III. Scène aux champs (Scene in the Fields)
He seeks peace in nature. Two shepherds—represented by oboe and cor anglais—call to each other across a pastoral landscape. The music is gentle, almost naïve, yet restlessness lurks beneath the surface. When the shepherd’s duet breaks off and distant thunder rolls in the timpani, we feel the artist’s anxiety returning. The countryside cannot silence the inner storm.
IV. Marche au supplice (March to the Scaffold)
Now the nightmare begins in earnest. In a drug-induced vision, the artist imagines he has killed his beloved and is being led to the guillotine. The march begins quietly, with grim determination. The orchestra swells—bassoons snarl, cymbals crash, brass blare in brutal unison. Just before the blade falls, the idée fixe appears one last time, sweet and fleeting, as if the beloved’s image flashes before his eyes. Then—whack!—the chord of execution. A single pizzicato note marks the severed head hitting the basket. (Berlioz had a flair for drama, and clearly a Halloween soul before Halloween existed.)
V. Songe d’une nuit du Sabbat (Dream of a Witches’ Sabbath)
The artist awakes in hell. The beloved’s melody returns, now grotesquely distorted—trilled and shrieked by the high clarinet. Bells toll, the ancient Dies irae chant thunders from the brass, and the entire orchestra joins a grotesque dance of witches, ghosts, and demons. Berlioz’s orchestration here is revolutionary: col legno strings (players striking the strings with the wood of the bow), eerie muted brass, shrieking winds. It’s the 19th century’s first true horror movie in sound.

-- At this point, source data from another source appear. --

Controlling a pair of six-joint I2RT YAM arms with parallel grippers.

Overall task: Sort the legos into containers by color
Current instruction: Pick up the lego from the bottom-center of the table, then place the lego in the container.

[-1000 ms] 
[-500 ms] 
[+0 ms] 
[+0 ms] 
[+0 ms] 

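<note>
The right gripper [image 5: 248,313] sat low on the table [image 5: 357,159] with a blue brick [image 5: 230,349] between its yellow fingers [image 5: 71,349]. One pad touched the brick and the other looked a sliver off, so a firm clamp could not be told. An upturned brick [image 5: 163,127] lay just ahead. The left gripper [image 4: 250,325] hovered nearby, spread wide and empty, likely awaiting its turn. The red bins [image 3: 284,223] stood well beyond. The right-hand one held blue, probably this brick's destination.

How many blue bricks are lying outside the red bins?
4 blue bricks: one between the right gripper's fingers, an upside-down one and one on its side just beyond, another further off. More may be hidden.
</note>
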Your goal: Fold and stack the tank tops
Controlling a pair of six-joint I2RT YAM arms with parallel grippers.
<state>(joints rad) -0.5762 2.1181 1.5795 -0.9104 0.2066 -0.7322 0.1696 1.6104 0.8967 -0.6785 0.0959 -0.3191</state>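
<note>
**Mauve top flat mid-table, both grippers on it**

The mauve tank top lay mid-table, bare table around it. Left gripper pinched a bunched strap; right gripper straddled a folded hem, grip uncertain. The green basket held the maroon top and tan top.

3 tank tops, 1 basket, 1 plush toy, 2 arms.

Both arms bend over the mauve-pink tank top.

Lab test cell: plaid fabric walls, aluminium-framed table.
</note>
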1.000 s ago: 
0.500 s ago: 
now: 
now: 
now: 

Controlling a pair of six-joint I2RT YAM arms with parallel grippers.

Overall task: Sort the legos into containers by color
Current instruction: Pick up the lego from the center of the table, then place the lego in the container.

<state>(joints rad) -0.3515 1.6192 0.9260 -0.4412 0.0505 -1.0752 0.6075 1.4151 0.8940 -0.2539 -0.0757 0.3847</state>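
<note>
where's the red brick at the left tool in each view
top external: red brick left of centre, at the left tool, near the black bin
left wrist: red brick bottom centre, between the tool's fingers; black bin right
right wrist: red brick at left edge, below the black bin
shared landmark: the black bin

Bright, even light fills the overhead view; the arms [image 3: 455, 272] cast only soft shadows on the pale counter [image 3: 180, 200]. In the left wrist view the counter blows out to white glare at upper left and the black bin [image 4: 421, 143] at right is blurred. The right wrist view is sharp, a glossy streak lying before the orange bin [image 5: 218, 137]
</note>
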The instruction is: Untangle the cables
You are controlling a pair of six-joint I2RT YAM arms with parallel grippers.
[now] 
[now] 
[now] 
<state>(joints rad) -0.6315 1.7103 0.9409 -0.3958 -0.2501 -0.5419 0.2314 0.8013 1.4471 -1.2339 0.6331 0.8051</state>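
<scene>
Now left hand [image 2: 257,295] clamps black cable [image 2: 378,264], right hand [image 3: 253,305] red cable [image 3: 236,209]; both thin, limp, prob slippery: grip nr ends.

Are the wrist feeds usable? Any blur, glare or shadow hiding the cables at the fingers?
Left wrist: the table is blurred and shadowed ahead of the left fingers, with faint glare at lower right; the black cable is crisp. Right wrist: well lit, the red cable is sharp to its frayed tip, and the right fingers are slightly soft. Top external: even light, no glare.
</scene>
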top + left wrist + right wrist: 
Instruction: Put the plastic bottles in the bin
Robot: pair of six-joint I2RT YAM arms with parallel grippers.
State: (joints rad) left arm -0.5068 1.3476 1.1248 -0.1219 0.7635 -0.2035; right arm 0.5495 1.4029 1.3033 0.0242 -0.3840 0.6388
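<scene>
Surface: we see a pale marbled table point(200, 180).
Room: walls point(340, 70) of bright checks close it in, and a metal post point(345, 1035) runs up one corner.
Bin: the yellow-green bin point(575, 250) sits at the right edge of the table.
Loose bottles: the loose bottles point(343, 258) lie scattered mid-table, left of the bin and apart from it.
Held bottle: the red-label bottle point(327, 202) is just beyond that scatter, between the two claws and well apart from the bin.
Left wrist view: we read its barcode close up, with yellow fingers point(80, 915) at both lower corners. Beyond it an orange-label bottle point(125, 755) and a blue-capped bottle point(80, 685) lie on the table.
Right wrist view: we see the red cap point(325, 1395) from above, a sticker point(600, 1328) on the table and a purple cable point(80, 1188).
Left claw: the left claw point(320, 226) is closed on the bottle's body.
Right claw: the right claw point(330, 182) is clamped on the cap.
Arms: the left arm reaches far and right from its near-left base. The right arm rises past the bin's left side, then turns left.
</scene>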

The piece ends in a blaze of unearthly energy—a macabre celebration so vivid that even today it can send a chill down the spine. Beneath the spectacle lies something deeply human: the recognition that passion can both inspire and destroy. In that sense, Berlioz was writing about all of us.
With the Symphonie fantastique, the modern orchestra was born. Berlioz expanded its size, its color palette, and its psychological reach. He turned music into theatre, emotion into architecture, and fantasy into something frighteningly real.
The Arc of the Evening
Tonight’s program charts a journey from daylight into dream, from order to abandon. The Marche greets us with sunlight and ceremony; the Violin Concerto No. 3 brings human emotion, virtuosity, and sensual warmth; and Berlioz’s Symphonie fantastique leads us deep into the Romantic subconscious—love turned to obsession, beauty to delirium.
It’s a French journey in three acts: discipline, desire, and delirium.
Perfect music for a Halloween season—where elegance meets the eerie, and passion dances just this side of madness.